__PROBLEM STATEMENT__
Report every line of the data that includes "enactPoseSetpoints".

Start of DATA PROVIDED

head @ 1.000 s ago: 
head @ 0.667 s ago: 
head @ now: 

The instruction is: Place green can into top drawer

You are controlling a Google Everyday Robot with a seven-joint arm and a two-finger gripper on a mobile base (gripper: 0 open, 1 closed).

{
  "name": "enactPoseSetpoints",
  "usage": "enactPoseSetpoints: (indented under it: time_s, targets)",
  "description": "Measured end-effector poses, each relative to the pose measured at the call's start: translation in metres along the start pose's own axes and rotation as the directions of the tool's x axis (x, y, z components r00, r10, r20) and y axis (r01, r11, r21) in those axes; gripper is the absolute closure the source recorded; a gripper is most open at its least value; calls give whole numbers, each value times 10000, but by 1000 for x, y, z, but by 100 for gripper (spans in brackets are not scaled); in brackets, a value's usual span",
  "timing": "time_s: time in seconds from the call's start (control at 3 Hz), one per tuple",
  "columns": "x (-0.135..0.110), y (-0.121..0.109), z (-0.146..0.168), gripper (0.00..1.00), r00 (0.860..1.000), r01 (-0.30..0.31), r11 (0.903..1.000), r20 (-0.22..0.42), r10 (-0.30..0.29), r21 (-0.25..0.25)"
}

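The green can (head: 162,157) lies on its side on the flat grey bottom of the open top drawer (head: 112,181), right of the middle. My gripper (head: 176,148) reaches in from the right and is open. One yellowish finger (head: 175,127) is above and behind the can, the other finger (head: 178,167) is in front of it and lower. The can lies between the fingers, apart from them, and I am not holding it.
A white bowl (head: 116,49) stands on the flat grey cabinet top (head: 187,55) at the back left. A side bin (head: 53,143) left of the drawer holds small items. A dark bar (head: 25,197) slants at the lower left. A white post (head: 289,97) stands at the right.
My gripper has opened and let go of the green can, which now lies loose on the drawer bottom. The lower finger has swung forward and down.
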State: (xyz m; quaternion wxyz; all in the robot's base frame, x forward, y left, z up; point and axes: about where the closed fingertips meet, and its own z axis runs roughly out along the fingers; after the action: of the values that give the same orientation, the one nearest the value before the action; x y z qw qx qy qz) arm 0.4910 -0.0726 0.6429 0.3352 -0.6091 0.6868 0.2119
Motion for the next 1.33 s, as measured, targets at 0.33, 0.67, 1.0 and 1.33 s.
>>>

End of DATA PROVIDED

__EXERCISE OUTPUT__
  "name": "enactPoseSetpoints",
  "usage": "enactPoseSetpoints: (indented under it: time_s, targets)",

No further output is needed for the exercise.